▸ **What you are asked to do**:
For every line below, restate it exactly and drop the images.

▸ **Material provided**:

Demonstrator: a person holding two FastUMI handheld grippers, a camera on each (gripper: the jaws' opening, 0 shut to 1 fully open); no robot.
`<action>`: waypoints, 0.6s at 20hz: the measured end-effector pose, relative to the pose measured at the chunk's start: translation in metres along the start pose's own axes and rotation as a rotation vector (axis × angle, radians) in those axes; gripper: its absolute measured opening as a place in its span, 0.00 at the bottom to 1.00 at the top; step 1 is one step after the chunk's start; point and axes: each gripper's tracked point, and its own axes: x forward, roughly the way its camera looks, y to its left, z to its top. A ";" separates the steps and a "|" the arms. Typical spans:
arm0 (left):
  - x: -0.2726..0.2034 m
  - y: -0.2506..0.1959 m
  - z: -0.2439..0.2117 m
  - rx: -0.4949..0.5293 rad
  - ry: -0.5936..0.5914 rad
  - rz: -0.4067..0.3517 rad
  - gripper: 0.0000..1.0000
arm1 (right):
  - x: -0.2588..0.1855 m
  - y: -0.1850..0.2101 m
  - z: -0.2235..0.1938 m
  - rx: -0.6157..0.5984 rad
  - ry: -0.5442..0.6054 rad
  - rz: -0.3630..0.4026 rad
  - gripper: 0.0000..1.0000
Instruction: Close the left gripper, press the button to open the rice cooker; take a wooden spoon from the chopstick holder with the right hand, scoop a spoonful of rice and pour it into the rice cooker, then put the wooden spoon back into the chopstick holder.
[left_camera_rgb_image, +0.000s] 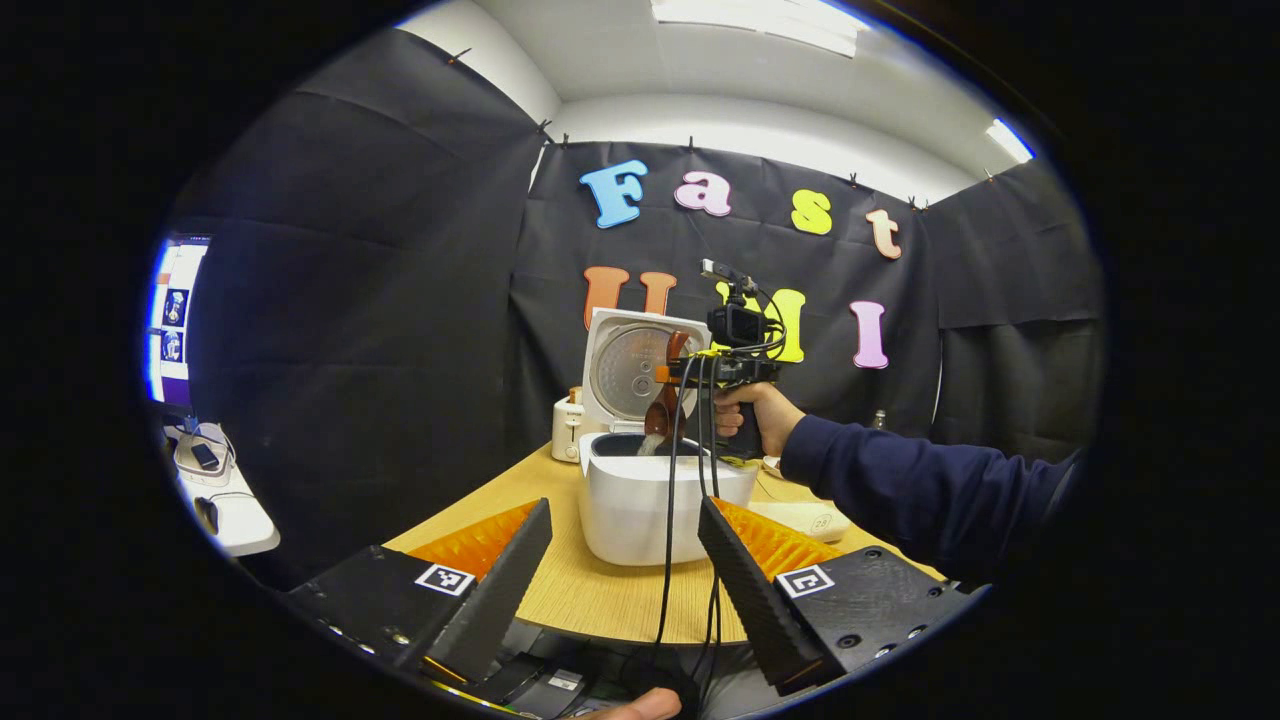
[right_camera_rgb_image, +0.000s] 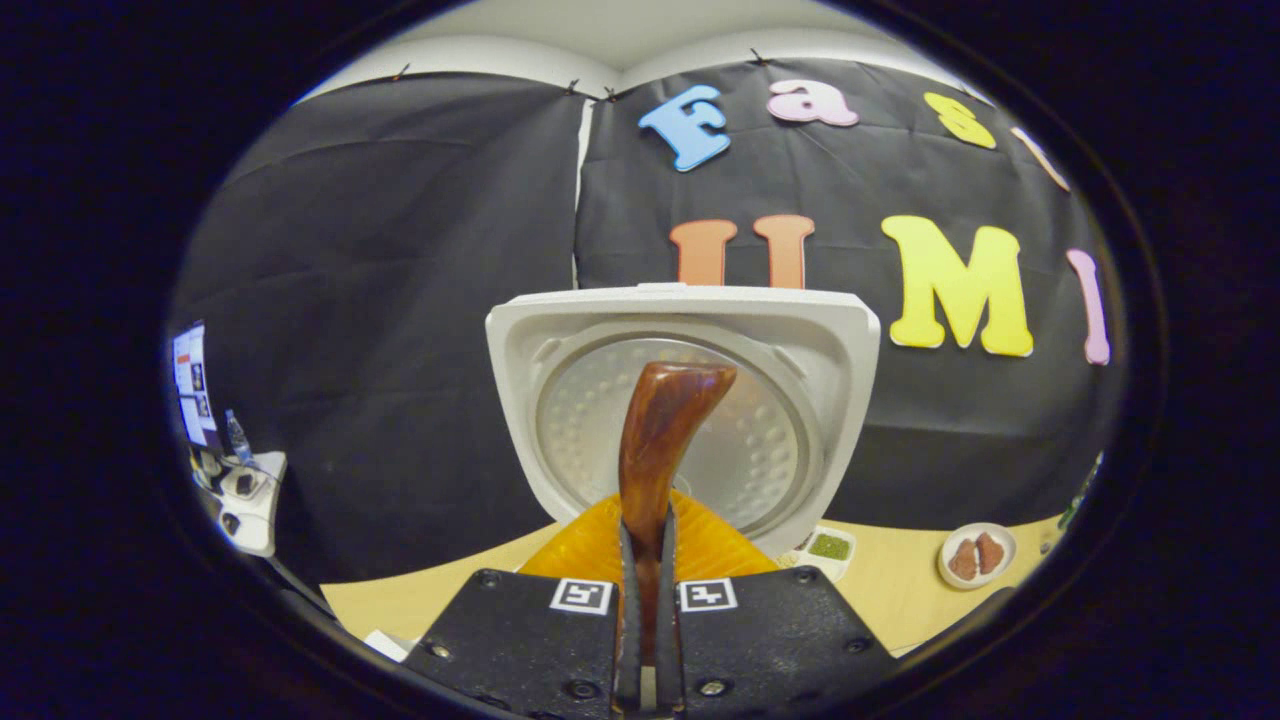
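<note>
The right claw (right_camera_rgb_image: 641, 560) is clamped on the wooden spoon (right_camera_rgb_image: 655, 440), both fingers pressing its handle. In the left gripper view a hand (left_camera_rgb_image: 757, 415) with a dark sleeve (left_camera_rgb_image: 900, 485) reaching in level holds that claw above the open rice cooker (left_camera_rgb_image: 650, 495) on the bench (left_camera_rgb_image: 600, 590); rice seems to spill from the tilted spoon into the pot. The left claw (left_camera_rgb_image: 625, 570) is spread wide, empty, short of the cooker.
</note>
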 end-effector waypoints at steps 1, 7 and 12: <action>0.000 -0.002 0.001 -0.003 0.000 0.000 0.94 | -0.002 0.001 0.005 -0.040 -0.015 -0.004 0.11; 0.000 -0.004 0.006 0.025 -0.020 0.013 0.94 | -0.016 0.015 0.007 -0.247 -0.052 -0.007 0.11; 0.001 -0.010 0.001 0.024 -0.009 0.004 0.94 | -0.023 0.014 0.014 -0.237 -0.081 -0.018 0.11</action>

▸ **Solution**:
Demonstrator: a person holding two FastUMI handheld grippers, a camera on each (gripper: the jaws' opening, 0 shut to 1 fully open); no robot.
`<action>`: waypoints, 0.6s at 20hz: the measured end-effector pose, relative to the pose measured at the chunk's start: translation in metres along the start pose's own axes and rotation as a rotation vector (axis × angle, radians) in those axes; gripper: its absolute measured opening as a place in its span, 0.00 at the bottom to 1.00 at the top; step 1 is one step after the chunk's start; point and axes: each gripper's tracked point, and its own axes: x forward, roughly the way its camera looks, y to its left, z to its top. A ";" separates the steps and a "|" the arms. Typical spans:
arm0 (left):
  - x: -0.2726..0.2034 m
  - y: -0.2506..0.1959 m
  - z: -0.2439..0.2117 m
  - rx: -0.4949..0.5293 rad
  - ry: -0.5936..0.5914 rad
  - rz: -0.4067..0.3517 rad
  - gripper: 0.0000..1.0000
arm1 (right):
  - x: -0.2588..0.1855 m
  - y: -0.1850..0.2101 m
  - z: -0.2235..0.1938 m
  - rx: -0.6157..0.5984 rad
  - ry: -0.5442..0.6054 rad
  - rz: -0.3630..0.4026 rad
  - gripper: 0.0000..1.0000
Instruction: Close the left gripper, press the button to open the rice cooker; take a wooden spoon from the chopstick holder with the right hand, scoop a spoonful of rice and pour it into the rice cooker, then put the wooden spoon back into the chopstick holder.
[left_camera_rgb_image, +0.000s] 
[right_camera_rgb_image, +0.000s] 
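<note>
The right claw (right_camera_rgb_image: 641, 560) is clamped on the wooden spoon (right_camera_rgb_image: 655, 440), both fingers pressing its handle. In the left gripper view a hand (left_camera_rgb_image: 757, 415) with a dark sleeve (left_camera_rgb_image: 900, 485) reaching in level holds that claw above the open rice cooker (left_camera_rgb_image: 650, 495) on the bench (left_camera_rgb_image: 600, 590); rice seems to spill from the tilted spoon into the pot. The left claw (left_camera_rgb_image: 625, 570) is spread wide, empty, short of the cooker.
</note>
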 end-effector waypoints at steps 1, 7 and 12: <action>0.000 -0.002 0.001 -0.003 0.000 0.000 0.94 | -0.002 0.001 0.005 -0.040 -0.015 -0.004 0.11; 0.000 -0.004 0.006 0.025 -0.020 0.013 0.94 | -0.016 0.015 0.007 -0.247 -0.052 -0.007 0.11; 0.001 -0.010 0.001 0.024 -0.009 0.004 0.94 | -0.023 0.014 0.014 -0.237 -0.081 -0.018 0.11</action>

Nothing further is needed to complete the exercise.